Girl Scouts grow as one of Missouri's biggest sponsors of robotics teams

Using an iPad program, the Girl Scouts of the Royal Queens robotics team coded a Lego robot that can water plants. On Wednesday, they took it to Houston to compete in the annual world robotics championship.

“We have fun and we get to make memories with each other,” Zoi Williams, 8, said.

The Royal Queens, a robotics team at Fairview Elementary School in the Jennings School District, is one of 55 Girl Scouts robotics teams in eastern Missouri and the only one competing at the robotics championship this week.

Girl Scouts of Eastern Missouri has embraced the growth in popularity of FIRST — or For Inspiration and Recognition of Science and Technology — an international organization that promotes robotics as a competitive activity.

The council launched its robotics program in 2009 with five teams and has since grown to become the largest single youth organization sponsor of robotics teams in the region, according to the council.
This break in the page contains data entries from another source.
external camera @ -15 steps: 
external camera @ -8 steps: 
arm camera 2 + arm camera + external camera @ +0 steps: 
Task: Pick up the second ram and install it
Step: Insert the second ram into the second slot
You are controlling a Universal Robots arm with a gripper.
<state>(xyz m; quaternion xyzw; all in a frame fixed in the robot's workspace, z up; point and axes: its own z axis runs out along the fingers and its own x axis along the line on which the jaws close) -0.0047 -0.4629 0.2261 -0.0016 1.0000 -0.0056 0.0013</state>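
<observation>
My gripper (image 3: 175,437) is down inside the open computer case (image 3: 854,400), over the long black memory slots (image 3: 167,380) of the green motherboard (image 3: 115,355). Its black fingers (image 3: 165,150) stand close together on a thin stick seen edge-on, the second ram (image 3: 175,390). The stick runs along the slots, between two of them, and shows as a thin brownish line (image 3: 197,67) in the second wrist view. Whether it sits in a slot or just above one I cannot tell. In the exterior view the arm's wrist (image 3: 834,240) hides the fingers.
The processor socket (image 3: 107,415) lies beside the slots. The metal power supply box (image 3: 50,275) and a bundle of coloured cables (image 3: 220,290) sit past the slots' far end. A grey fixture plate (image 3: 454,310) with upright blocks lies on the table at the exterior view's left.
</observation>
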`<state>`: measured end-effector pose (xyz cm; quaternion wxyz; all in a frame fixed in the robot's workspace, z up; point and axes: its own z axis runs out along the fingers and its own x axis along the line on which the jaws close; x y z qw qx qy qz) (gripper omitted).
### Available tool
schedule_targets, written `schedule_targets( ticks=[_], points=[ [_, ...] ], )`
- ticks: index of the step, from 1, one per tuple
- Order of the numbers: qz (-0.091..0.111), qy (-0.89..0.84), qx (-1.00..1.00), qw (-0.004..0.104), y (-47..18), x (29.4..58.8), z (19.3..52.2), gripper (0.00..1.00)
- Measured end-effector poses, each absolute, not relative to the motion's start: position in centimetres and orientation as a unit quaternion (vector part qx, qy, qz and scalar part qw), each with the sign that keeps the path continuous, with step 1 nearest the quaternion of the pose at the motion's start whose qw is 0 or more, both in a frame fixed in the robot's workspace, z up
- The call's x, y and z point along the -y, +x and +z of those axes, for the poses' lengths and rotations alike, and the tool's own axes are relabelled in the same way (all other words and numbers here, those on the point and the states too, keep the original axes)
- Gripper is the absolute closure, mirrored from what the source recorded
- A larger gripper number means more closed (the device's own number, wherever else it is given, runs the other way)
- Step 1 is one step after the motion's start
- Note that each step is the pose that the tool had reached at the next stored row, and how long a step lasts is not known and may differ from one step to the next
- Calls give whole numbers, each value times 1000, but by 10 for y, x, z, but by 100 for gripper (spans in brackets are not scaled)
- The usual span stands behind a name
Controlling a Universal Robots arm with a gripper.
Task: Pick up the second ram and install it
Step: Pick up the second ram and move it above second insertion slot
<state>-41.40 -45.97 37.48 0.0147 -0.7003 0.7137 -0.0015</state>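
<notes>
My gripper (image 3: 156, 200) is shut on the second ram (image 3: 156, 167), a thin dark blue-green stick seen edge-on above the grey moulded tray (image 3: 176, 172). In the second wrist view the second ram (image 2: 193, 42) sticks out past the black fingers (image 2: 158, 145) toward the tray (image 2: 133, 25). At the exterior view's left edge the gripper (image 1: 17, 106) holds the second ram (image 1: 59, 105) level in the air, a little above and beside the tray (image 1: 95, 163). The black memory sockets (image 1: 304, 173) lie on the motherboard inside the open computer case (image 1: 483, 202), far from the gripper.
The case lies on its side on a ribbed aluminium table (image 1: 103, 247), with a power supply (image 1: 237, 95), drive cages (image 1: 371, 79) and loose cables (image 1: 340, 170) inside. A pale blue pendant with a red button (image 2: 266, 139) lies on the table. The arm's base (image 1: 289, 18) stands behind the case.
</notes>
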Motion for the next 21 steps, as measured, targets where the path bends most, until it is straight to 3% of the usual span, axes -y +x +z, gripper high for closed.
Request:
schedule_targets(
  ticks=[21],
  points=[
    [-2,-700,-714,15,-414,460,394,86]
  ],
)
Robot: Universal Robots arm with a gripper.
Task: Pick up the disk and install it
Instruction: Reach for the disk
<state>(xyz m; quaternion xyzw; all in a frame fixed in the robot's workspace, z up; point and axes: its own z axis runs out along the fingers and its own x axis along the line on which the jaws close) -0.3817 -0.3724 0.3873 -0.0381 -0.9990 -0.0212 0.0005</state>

The council expects to double its teams to 110 in two years, thanks to a recent $400,000 donation by Jim and Cathy Berges.

Royal Queens coach and parent Janice Watkins said she thought it was important to have all-girls robotics teams because women are under-represented in science, technology, engineering and math careers. About 72 percent of people employed in science and engineering careers in 2015 were men, while about 28 percent were women, according to the National Science Foundation.

“It is female empowerment,” Watkins said. “We’re just as intelligent as the men, and sometimes even more.”

The council covers the majority of costs for equipment and competition fees for its teams using funding from Monsanto and the national Girl Scouts organization, said Jessica Erfling, chief operating officer for Girl Scouts of Eastern Missouri.

“We know that because of Girl Scouts, we have the opportunity to engage girls at a young age in STEM activities and spark an interest in STEM careers,” Erfling said.